Task instructions :: Your task is to repeat exactly the lines below between the line holding "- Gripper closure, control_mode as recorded" and the line holding "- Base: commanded", inclusive, and only those.

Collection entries
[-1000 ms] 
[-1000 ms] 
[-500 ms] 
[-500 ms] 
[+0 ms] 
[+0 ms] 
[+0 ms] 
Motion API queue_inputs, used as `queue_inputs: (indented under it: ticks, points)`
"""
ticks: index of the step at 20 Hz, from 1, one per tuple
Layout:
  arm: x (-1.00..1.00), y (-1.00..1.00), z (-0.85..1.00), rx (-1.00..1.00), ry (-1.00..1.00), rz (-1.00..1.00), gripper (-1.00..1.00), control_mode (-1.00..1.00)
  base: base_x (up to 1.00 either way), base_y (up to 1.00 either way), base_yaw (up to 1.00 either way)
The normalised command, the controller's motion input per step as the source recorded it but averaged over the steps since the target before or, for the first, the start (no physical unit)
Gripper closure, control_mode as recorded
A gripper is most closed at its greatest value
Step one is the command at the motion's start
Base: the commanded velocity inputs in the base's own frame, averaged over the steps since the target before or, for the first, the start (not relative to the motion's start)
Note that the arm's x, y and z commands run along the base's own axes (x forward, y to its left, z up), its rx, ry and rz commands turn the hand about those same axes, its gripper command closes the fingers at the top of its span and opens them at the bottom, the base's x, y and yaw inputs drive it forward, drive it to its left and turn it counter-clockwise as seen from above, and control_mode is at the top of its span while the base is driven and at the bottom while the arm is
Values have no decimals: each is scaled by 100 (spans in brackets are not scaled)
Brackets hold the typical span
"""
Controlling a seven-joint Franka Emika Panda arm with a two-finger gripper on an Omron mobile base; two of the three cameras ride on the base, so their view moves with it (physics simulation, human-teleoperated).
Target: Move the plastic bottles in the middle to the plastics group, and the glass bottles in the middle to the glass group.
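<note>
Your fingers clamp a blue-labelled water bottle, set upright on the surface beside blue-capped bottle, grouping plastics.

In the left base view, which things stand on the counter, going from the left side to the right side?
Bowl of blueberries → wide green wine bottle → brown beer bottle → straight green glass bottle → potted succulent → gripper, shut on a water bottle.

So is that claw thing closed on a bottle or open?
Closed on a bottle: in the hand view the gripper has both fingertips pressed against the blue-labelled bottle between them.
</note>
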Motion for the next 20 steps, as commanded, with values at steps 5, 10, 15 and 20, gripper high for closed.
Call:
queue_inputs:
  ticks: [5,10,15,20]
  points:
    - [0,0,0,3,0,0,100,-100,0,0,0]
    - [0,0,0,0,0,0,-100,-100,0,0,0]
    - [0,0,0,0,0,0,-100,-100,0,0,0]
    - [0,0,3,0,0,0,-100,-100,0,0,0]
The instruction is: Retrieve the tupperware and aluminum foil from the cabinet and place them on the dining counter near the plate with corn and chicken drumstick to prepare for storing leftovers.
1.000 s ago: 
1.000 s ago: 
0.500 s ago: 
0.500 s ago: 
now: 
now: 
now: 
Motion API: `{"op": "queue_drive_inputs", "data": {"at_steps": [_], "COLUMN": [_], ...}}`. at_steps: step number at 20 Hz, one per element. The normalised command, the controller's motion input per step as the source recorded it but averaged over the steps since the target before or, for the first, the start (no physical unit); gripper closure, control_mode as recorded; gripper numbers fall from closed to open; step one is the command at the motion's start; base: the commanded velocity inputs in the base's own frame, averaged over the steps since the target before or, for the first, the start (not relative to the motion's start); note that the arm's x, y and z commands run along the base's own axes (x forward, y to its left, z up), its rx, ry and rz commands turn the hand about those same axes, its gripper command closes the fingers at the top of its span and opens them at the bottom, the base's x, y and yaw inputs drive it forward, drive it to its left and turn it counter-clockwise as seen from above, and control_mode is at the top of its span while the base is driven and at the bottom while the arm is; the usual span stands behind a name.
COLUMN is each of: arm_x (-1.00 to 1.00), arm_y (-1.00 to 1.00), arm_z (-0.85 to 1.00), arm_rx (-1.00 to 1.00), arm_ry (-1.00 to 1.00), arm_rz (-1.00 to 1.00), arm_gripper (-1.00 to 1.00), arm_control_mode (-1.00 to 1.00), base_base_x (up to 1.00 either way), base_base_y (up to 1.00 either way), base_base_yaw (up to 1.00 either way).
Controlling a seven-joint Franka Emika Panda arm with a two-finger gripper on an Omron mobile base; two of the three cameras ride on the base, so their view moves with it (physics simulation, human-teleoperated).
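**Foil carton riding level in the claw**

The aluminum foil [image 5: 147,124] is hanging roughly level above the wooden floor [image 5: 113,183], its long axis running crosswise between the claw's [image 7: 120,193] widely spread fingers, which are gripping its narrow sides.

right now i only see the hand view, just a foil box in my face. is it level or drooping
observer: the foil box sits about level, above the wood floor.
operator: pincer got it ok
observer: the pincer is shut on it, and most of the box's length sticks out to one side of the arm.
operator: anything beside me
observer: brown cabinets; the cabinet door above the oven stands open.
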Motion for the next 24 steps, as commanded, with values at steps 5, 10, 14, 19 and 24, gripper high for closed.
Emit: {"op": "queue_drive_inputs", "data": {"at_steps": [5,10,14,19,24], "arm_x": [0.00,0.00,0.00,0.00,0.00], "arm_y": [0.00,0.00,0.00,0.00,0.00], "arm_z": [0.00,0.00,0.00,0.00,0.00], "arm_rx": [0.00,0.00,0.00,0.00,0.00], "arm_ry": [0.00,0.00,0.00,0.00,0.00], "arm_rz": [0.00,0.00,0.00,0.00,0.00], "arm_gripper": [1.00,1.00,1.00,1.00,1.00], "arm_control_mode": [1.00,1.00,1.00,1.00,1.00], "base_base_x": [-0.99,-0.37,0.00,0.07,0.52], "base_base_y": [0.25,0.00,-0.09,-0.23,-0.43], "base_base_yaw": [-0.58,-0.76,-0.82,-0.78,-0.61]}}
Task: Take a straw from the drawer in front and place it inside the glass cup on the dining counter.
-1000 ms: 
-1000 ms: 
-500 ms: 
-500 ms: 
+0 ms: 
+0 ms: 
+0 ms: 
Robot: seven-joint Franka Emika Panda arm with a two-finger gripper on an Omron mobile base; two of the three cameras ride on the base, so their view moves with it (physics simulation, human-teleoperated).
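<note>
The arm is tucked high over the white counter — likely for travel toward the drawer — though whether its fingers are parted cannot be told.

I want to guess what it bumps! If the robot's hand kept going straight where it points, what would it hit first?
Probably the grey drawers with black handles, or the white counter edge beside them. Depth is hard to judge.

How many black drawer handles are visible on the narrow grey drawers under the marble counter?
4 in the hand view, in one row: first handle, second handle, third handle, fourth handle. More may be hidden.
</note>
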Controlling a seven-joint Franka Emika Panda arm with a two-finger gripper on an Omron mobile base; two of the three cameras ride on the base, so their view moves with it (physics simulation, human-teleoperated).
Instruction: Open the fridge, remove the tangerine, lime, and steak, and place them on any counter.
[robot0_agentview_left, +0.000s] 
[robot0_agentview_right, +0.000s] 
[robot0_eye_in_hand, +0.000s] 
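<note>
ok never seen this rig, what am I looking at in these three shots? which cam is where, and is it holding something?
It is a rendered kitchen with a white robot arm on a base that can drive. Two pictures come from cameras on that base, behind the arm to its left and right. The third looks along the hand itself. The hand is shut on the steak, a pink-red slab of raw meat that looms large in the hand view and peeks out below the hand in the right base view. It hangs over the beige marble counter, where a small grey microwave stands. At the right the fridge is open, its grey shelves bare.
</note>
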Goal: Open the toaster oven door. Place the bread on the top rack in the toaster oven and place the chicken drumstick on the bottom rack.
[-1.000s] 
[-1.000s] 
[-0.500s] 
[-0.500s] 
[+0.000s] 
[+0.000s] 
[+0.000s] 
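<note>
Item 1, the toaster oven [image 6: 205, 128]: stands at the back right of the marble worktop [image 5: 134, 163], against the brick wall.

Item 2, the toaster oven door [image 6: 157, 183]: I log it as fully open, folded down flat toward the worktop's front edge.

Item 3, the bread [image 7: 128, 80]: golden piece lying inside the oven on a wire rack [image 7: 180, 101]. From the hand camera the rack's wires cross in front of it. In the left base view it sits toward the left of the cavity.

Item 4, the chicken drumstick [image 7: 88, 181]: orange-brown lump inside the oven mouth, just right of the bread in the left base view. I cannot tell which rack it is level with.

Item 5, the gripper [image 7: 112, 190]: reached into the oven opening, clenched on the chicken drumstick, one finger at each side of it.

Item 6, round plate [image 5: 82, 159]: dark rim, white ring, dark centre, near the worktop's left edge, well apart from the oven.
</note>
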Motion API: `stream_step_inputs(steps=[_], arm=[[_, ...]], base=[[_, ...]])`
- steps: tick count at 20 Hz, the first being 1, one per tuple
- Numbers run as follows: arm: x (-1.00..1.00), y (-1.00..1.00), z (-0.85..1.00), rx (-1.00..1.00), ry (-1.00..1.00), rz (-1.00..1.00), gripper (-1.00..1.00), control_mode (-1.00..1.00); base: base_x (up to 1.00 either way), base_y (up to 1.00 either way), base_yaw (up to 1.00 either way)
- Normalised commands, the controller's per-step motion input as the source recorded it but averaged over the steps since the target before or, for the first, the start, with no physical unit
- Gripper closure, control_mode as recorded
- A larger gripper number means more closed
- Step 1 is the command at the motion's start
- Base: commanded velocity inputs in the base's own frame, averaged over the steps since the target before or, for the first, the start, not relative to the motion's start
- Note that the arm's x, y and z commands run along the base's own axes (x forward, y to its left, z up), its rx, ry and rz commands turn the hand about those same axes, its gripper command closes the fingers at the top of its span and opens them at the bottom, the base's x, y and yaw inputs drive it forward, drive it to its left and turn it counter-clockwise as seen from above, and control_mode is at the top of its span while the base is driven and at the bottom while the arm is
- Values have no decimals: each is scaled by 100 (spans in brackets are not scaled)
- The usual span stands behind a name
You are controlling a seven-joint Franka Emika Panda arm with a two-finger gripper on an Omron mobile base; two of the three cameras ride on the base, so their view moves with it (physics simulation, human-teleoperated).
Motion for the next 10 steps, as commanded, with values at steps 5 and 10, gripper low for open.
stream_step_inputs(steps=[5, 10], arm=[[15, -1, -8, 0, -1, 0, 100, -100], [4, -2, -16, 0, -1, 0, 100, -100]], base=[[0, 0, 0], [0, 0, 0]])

Result of this exercise ::
- Gripper closure, control_mode as recorded
- A larger gripper number means more closed
- Step 1 is the command at the motion's start
- Base: commanded velocity inputs in the base's own frame, averaged over the steps since the target before or, for the first, the start, not relative to the motion's start

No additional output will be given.